MONTPELIER – Arrests by law enforcement may become a more common sight in Vermont’s emergency departments. Owing to a change in law, police can arrest and remove hospital patients or visitors for certain misdemeanors without a warrant even if an officer was not present to witness it.
Advocates who opposed the change cited fears that it would serve to criminalize mental health crises. That led legislators to shrink the scope of the bill, which originally applied to all healthcare settings.
The bill was also narrowed to ensure that no patient could be arrested and removed from the hospital if they had not been evaluated yet, were not in stable condition, or were waiting for an inpatient admission.
Zachary Hughes, the vice president of the board at Vermont Psychiatric Survivors, voiced opposition to increasing the number of arrests in hospitals. “I think a citation is maybe less traumatic than an arrest,” he observed. “You may be deterring people from the hospital.”
Hughes encouraged legislators to consider ways of calming emergency room patients before violence occurs.
“I think there are times when you can involve the peer population, who can provide support while the person is in waiting mode, depending on how acute the situation is,” he said.
In order to make an arrest without first obtaining a warrant from a judge, police must have “probable cause” to believe that a crime has taken place.
On this basis, an officer can arrest a felony suspect even without witnessing the incident directly, but in the case of a misdemeanor, an officer arriving after the incident occurred, can only take the accused party into custody if the alleged offense appears on a list of 17 crimes in current law. The bill added three more to protect healthcare workers in hospitals and for emergency service responders, targeting assaults, threats, and disorderly conduct in those settings.
Before voting in favor of the bill, the House Committee on Judiciary added a requirement that the Vermont Program for Quality in Health Care compile a report examining how adequate training and sufficient staffing levels, among other possible improvements that would not involve police, may support safer hospitals. The legislature will receive it next January.
The Vermont Association of Hospitals and Health Systems pushed for the bill. Nurses, doctors, and paramedics appeared before the legislature to describe what they said was an increasingly dangerous working environment, particularly in understaffed emergency departments, and a sense of having little recourse for burnout-inducing harms endured on the job.
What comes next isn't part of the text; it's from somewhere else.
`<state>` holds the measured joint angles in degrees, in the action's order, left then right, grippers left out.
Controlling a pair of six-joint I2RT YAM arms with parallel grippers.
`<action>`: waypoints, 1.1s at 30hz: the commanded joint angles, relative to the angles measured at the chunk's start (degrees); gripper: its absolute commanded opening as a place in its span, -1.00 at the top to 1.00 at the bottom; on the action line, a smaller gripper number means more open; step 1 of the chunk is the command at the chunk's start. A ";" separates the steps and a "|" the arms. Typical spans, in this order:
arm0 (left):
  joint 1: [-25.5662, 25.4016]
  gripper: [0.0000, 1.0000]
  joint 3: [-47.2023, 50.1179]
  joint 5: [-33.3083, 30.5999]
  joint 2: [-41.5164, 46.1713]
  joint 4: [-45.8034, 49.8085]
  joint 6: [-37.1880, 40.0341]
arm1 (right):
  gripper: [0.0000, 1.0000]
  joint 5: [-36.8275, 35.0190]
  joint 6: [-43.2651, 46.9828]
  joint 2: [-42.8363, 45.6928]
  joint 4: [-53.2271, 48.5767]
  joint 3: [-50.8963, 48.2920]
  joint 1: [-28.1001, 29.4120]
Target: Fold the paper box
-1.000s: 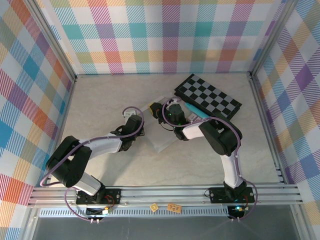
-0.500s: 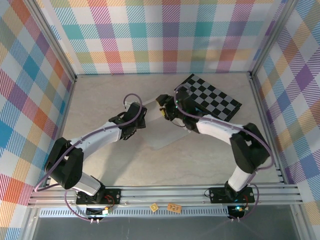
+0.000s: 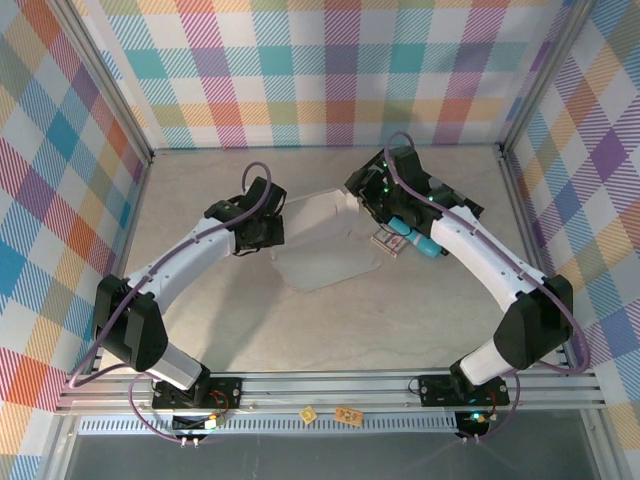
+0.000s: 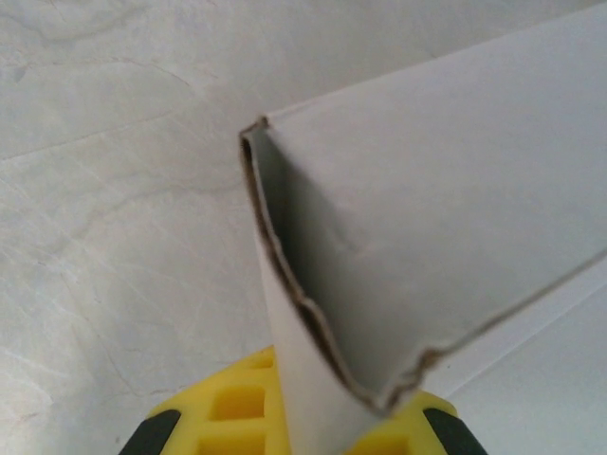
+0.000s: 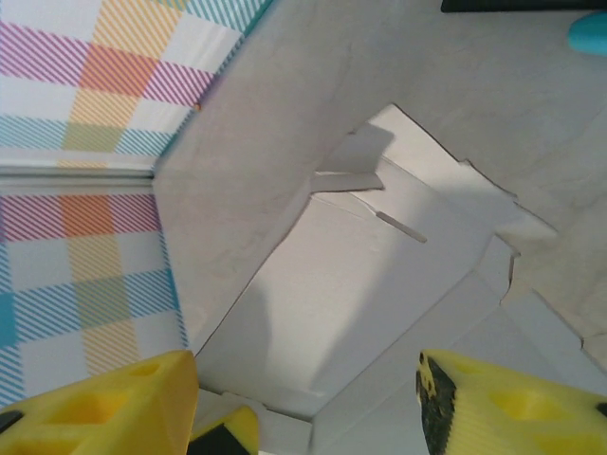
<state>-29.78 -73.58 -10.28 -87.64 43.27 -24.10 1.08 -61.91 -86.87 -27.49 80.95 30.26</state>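
- The paper box [image 3: 330, 255] lies mid-counter, well ahead of both arm bases. Its near panel rests flat on the counter [image 3: 300, 340], while the far part is tilted up off the surface, so the fold looks only partly made.
- The left claw [image 3: 275, 222] is clamped on the box's left edge. In the left wrist view its yellow fingers [image 4: 218, 422] pinch a doubled cardboard edge that curls open above them. My guess is that this grip both anchors the sheet and props that side up, so the other arm can work on the flaps without the box sliding.
- The right claw [image 3: 362, 200] sits at the far-right corner of the box with its jaws well apart and nothing held between them. Its own camera looks down between the fingers [image 5: 512, 408] onto a raised panel with a slot and loose flaps. Whether a fingertip touches the cardboard I cannot tell. It seems placed to take or press the next flap.
- A small printed packet [image 3: 388, 243] and a teal pen-like thing [image 3: 425, 244] lie just right of the box, under the right arm, and play no part in the fold.
- The checkered board [image 3: 468, 207] is furthest back, mostly covered by the right arm.
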 commanded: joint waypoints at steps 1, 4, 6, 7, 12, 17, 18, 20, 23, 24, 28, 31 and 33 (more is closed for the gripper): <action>0.42 1.00 -2.82 4.49 -0.44 6.41 4.45 | -0.26 -0.79 8.18 -2.24 -10.67 6.96 -0.53; 0.34 1.00 -4.00 6.14 -0.28 7.49 5.55 | -0.26 0.77 10.37 -5.41 -14.00 11.17 -0.47; 0.34 1.00 -4.61 6.55 -0.26 7.95 5.71 | -0.26 1.30 10.96 -7.07 -14.52 12.53 -0.41; 0.34 1.00 -4.88 6.85 -0.38 8.07 5.80 | -0.25 1.24 11.11 -7.79 -14.15 12.78 -0.46; 0.16 1.00 -5.16 7.82 0.09 7.45 6.57 | -0.27 0.30 14.42 -12.14 -14.02 15.85 -0.82; 0.06 1.00 -5.28 8.15 0.05 7.45 6.93 | -0.29 1.39 18.12 -16.90 -15.63 19.40 -1.08; -0.01 1.00 -5.32 8.14 0.13 7.36 6.87 | -0.29 2.03 18.39 -17.57 -15.91 19.64 -1.08; -0.02 1.00 -5.25 8.16 0.11 7.27 6.88 | -0.28 2.84 18.58 -18.54 -16.28 19.40 -1.15; -0.10 1.00 -5.25 8.35 0.36 7.27 6.88 | -0.28 3.45 18.04 -18.51 -15.97 17.84 -1.10; -0.10 1.00 -5.09 8.34 0.44 7.19 6.87 | -0.28 4.06 17.65 -18.38 -15.26 17.34 -1.08; -0.17 1.00 -4.81 8.47 0.44 7.01 7.00 | -0.19 7.08 15.53 -17.84 -13.21 16.74 -1.08; -0.19 1.00 -4.65 8.61 0.49 6.70 7.08 | -0.04 8.94 13.28 -17.46 -11.83 16.29 -1.08; -0.19 1.00 -4.69 8.61 0.53 6.52 7.07 | 0.07 9.37 11.94 -17.41 -11.76 16.19 -1.10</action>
<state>-29.82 -77.21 -2.55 -87.74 49.43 -18.13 7.62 -47.72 -105.30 -40.66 97.95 29.56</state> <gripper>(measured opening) 0.059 0.483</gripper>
“I have never once in my 20 years thought about leaving emergency medicine,” said Jill Maynard, a nursing director at Southwestern Vermont Medical Center. “However, over the past 12 months, I ponder leaving the ED and, on the most difficult days, leaving the professional together.
Recalling incidents of spitting, hair-pulling, sexual harassment, and death threats, Maynard reported that she’d been “made to feel guilty for calling the police” or had been told that “the patient had a mental health diagnosis – therefore, they would not be held responsible for their actions.”
Alison Davis, a medical director at Rutland Regional Hospital, shared a secondhand account: “One night, a female staff member had a urinal thrown at her and was then punched in the side of the head by a patient. That patient remained in the ED that night, awaiting bed placement, but the following day was reported by staff to be bragging about ‘hitting that broad’ and asking staff, ‘This is Vermont: what are they going to do?’”
Representatives from the Vermont Department of Public Safety expressed concerns, especially from the standpoint of legal liability, about the possibility of interrupting crucial care at hospitals. “If we’re talking about a person who’s brought to a hospital, there’s typically a reason why,” said DPS Deputy Commissioner Daniel Batsie.
“They’re having a psychiatric breakdown, they’re having a medical condition, they’re having something that has brought them there for evaluation or treatment.”
Colonel Matt Birmingham of the Vermont State Police conjectured that such an arrestee would likely return to the same hospital after their arraignment.
“I would find it to be challenging, if not impossible, for a judge to impose conditions of release that they’re not allowed to go to an emergency room,” Birmingham said, “because that’s probably illegal.”
Jack McCullough from Vermont Legal Aid’s Mental Health Law Project doubted whether the bill would make healthcare workers safer.
“While superficially appealing, nothing in this bill provides an opportunity to interrupt, cease or prevent a crime when it is happening – everything in this bill is about responding to a criminal act after it has occurred,” he said.
Washington County Mental Health Services Executive Director Mary Moulton testified about the need for “upstream services” that would reduce burdens on emergency departments.
Speaking as an advocate, Rep. Anne Donahue criticized committee discussions for the “degree of the focus on mental health” despite reports of increases in violent behavior among Americans irrespective of any psychiatric diagnosis.
She said that the bill “could end up being a highly disproportionately used tool, driven in part by implicit bias” against psychiatric patients.
Sen. Dick Sears, who introduced the bill, stressed during the Senate hearings what he saw as an imperative to give officers a stronger signal to intervene in attacks upon healthcare workers.
The Vermont Rules of Criminal Procedure similarly single out “assault against a family member, or against a household member” among the misdemeanors for which officers can make immediate arrests without seeing them firsthand. “The goal was to put together legislation that would mirror what we do with domestic violence right now,” Sears said.